- [Task goal] From the line containing "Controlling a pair" through the end of the material below, output each line exactly as written, with pictures excluded.

- [Information provided]
——————————

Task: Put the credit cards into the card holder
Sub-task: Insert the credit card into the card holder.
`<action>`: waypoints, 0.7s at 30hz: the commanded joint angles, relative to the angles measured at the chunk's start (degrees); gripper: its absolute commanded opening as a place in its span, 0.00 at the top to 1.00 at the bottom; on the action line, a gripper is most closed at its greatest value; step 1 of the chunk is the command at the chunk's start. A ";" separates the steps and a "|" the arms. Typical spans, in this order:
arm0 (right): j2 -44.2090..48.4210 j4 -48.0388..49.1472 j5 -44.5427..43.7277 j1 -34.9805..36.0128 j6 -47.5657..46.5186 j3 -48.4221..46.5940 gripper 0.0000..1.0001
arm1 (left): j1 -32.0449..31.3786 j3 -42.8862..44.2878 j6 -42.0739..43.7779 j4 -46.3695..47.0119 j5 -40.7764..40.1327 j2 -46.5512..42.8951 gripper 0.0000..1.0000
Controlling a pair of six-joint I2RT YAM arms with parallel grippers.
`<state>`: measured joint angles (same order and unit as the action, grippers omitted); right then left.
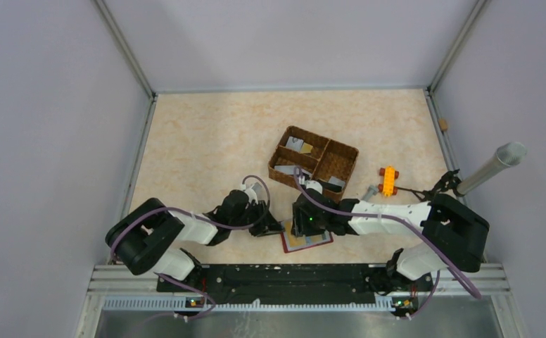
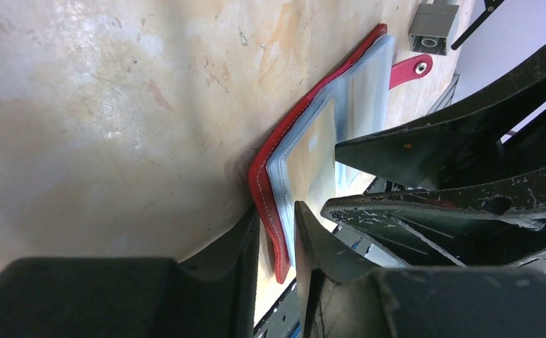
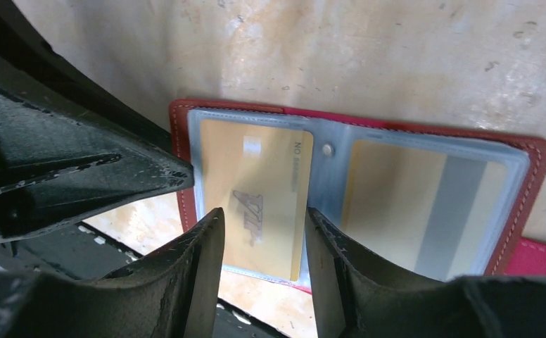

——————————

- [Written answer]
Controlling a pair of six-joint I2RT YAM arms with parallel grippers.
`<state>`: measured joint angles (same order and unit as the action, grippers omitted); right then left.

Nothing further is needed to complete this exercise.